Monday 20 February 2012

Nitty Gritty ways of Optimization


Unlike the conventional ways of optimization, there are few minute ways of writing a good code. A simple practice if followed would help write an optimized code to a good potential.

READ WORK FILE NN RECORD #FILE

Well a READ WORK FILE statement needs no introduction. But it just comes down to the keyword used along with it. In most of the 2.2/3.1 codes, we have just used it by the multiple layout structure in conjunction like:
READ WORK FILE 1 #A(A250) #B(A250) #C(A250) #D(A250)

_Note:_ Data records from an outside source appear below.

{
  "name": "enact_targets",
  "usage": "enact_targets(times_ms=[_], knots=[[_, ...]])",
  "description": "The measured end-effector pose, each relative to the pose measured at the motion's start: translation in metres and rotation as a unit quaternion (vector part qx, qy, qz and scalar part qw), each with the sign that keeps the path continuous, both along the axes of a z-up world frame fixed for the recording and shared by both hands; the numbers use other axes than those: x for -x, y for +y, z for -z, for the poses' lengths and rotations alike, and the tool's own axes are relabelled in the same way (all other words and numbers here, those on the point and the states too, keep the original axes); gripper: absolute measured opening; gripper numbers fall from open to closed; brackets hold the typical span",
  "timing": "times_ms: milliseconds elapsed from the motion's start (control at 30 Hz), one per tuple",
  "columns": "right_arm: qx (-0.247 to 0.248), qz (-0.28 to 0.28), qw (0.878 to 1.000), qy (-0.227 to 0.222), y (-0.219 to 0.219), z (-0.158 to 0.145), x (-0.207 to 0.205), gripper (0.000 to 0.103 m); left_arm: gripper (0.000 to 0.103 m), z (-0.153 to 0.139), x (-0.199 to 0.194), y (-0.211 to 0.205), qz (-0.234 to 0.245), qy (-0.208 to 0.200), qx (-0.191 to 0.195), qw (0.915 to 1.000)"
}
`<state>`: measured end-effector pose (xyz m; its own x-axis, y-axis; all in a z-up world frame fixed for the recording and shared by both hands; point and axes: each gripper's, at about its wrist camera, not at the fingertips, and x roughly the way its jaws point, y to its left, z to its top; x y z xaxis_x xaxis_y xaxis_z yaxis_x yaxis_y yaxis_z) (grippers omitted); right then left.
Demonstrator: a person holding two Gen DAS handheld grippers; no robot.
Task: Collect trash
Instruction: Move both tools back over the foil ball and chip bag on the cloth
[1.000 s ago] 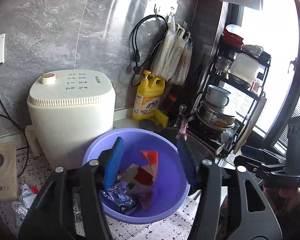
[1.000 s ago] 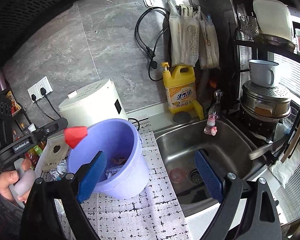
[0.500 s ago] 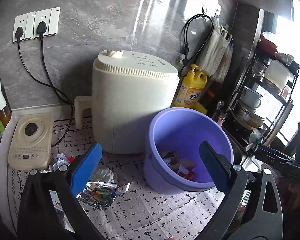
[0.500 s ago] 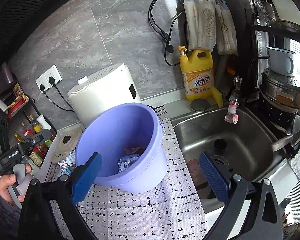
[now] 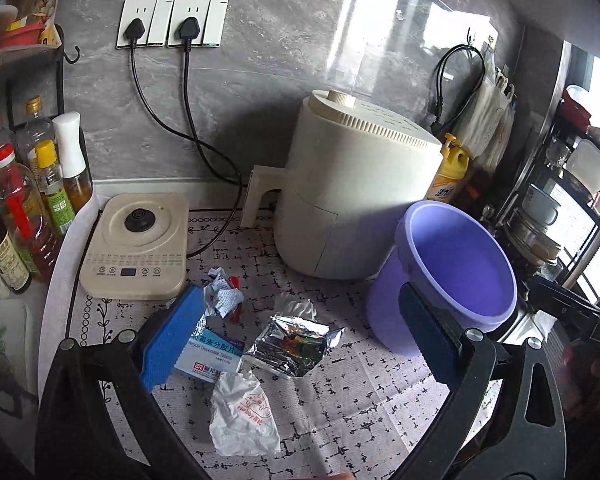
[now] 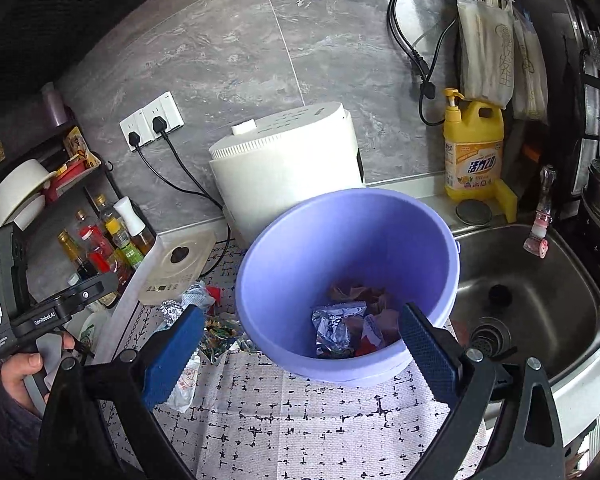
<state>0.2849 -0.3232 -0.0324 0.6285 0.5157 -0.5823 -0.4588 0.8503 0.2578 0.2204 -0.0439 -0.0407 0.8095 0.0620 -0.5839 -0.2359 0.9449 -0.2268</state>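
Partly done: several wrappers [image 6: 342, 330] lie in the purple bucket [image 6: 284, 248]; a foil packet [image 5: 294, 346], medicine box [image 5: 212, 354] and perhaps three crumpled wrappers remain on the bench [image 5: 340, 420]. Left gripper [image 5: 300, 340] and right gripper [image 6: 300, 356] gape wide, empty.

One round lilac plastic bucket [image 5: 456, 280]; one cream air fryer [image 5: 356, 200]; one cream induction base [image 5: 138, 246]; one yellow detergent bottle [image 6: 474, 148]. Two black plugs [image 5: 162, 28] in wall sockets. Loose wrappers on the tabletop: one silver foil pouch [image 5: 296, 344], one white crumpled wrapper [image 5: 244, 416], one blue-and-white medicine box [image 5: 214, 356].
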Motion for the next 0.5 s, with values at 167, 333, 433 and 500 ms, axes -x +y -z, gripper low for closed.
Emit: enact_targets(times_ms=[167, 333, 433, 500], knots=[[0.007, -0.022, 1.000, 0.004, 0.032, 0.003, 0.013, 0.095, 0.097, 0.009, 0.020, 0.026, -0.019, 0.007, 0.007, 0.9998], [0.020, -0.043, 0.999, 0.006, 0.064, 0.006, 0.025, 0.095, 0.097, 0.017, 0.036, 0.045, -0.026, 0.012, 0.010, 0.9995], [0.025, -0.056, 0.998, 0.014, 0.082, 0.011, 0.032, 0.094, 0.097, 0.023, 0.043, 0.055, -0.027, 0.021, 0.004, 0.9994], [0.032, -0.064, 0.997, 0.017, 0.095, 0.016, 0.036, 0.092, 0.097, 0.028, 0.047, 0.062, -0.027, 0.027, 0.007, 0.9993]])
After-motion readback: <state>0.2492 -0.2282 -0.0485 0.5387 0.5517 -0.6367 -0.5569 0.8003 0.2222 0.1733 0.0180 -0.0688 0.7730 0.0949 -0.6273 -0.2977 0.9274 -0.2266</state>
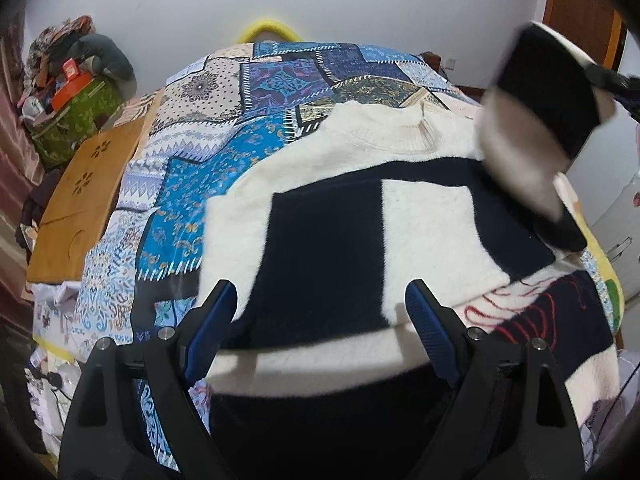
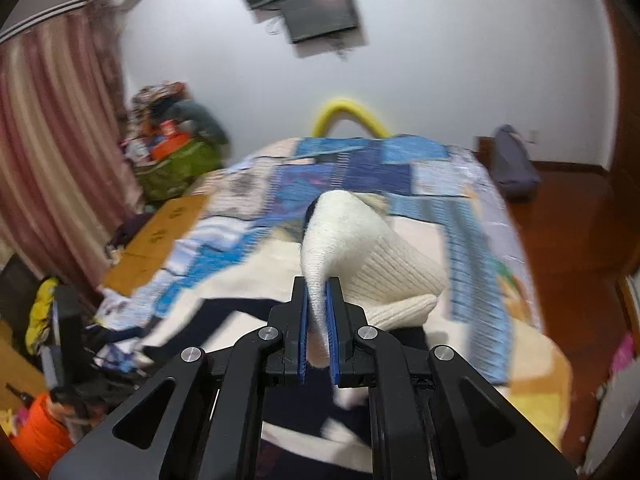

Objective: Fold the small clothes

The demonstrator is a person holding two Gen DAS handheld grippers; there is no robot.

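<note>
A cream and navy block-patterned sweater (image 1: pixel 360 216) lies spread on the bed, its collar toward the far side. My left gripper (image 1: pixel 320 292) hovers open above the sweater's lower part, nothing between its blue pads. One sleeve (image 1: pixel 544 120) is lifted in the air at the right, blurred. In the right wrist view my right gripper (image 2: pixel 319 280) is shut on the cream ribbed cuff (image 2: pixel 360 248) of that sleeve, which bunches up beyond the fingertips. The rest of the sweater (image 2: pixel 248 280) lies below it on the bed.
The bed carries a blue patchwork quilt (image 1: pixel 224 152). A wooden board (image 1: pixel 88 200) lies along its left edge. A pile of bags and clothes (image 1: pixel 76 80) stands at the far left by a curtain (image 2: pixel 52 152). A yellow hoop (image 1: pixel 268 28) rises behind the bed.
</note>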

Hmm, giving it a little thought, it can be optimized. In 3.1 we could just optimize using the RECORD clause and then RDEFINING a GROUP variable over the layout, like:
1 #FILE-IN
1 REDEFINE #FILE-IN
2 #A(A250)
2 #B(A250)
2 #C(A250)
2 #D(A250)
And then changing the READ WORK FILE statement as below:
READ WORK FILE 1 RECORD #FILE-IN

Well what we have accomplished by the above statement is to READ the layout as one single layout of 1000 bytes as opposed to READing it through multiple layouts each redefined alphanumeric field of 250 bytes each. The simple performance issue with “READ WORK FILE 1 #A(A250) #B(A250) #C(A250) #D(A250)” is that it reads each layout and validates each of the variables inside each of the layouts and then proceeds to the next statement within the program. So, we end up validating all fields redefined inside #A, #B, #C & #D and thus increasing the run time and cpu for the process, what we fail to realize is that a simple RECORD statement will optimize it to such a big extend that if the number of records are huge, we end up saving a lot.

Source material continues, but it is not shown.